Involvement of calpains in Ca2+-induced disruption of excitation-contraction coupling in mammalian skeletal muscle fibers.
In skeletal muscle fibers, the coupling between excitation of the surface membrane and the release of Ca(2+) from the sarcoplasmic reticulum is irreversibly disrupted if cytoplasmic Ca(2+) concentration ([Ca(2+)]) is raised to micromolar levels for a prolonged period.
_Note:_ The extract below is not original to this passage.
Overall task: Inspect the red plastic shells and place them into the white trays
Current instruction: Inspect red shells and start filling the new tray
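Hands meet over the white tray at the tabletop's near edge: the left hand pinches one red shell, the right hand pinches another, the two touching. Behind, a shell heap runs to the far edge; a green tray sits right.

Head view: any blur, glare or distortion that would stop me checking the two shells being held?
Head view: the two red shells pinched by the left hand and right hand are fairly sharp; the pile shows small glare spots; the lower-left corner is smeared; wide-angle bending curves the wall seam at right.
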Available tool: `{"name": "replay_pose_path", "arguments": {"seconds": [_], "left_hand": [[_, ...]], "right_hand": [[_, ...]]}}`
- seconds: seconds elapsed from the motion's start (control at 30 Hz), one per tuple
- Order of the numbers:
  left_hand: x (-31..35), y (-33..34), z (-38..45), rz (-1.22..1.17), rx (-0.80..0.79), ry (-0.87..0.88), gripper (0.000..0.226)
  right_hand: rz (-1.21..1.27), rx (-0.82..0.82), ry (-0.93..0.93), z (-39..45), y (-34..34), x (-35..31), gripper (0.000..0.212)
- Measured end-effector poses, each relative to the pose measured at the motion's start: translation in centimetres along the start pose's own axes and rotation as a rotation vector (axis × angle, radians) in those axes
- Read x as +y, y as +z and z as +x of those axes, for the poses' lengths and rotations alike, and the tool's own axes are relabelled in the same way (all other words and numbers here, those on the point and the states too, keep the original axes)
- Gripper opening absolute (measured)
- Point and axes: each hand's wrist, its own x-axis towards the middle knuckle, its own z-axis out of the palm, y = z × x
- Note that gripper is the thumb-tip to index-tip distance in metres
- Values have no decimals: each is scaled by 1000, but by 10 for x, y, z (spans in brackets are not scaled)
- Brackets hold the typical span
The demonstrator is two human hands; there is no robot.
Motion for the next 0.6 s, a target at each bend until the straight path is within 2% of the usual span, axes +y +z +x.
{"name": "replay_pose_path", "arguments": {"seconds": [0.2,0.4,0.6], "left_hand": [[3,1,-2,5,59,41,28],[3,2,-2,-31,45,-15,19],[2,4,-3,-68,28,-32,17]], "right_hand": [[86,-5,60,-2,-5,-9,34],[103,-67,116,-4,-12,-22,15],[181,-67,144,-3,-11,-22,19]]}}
This excitation-contraction (EC) uncoupling may contribute to muscle weakness after some types of exercise and in certain muscle diseases and has been linked to structural alteration of the triad junctions, but its molecular basis is unclear. Both mu-calpain, a ubiquitous Ca(2+)-activated protease, and muscle-specific calpain-3 become autolytically activated at micromolar Ca(2+) and have been suggested to be responsible for the uncoupling. This study used controlled Ca(2+) exposure in mechanically skinned fibers from extensor digitorum longus muscle to show that EC uncoupling still occurs in muscle fibers of calpain-3-deficient mice, with a Ca(2+) dependence indistinguishable from that in normal mice and rats. Western blotting of muscle fibers that had been partially EC uncoupled by exposure to an intermediate Ca(2+) level ( approximately 5 microM Ca(2+) for 3 min, no ATP) showed the presence of autolytic activation of a proportion of the mu-calpain present, but with little or no activation of calpain-3. Homogenates of normal and calpain-3-deficient muscles exposed to micromolar Ca(2+) displayed similar levels of diffusible proteolytic activity, as gauged by the rate of decline of passive force in stretched, skinned muscle fibers. Exogenously added mu-calpain, preactivated by elevated [Ca(2+)] and applied in the presence of 1 microM Ca(2+), disrupted EC coupling in a manner similar to raised [Ca(2+)]. We conclude that calpain-3 is not responsible for Ca(2+)-induced disruption of EC coupling, but that mu-calpain is a plausible candidate.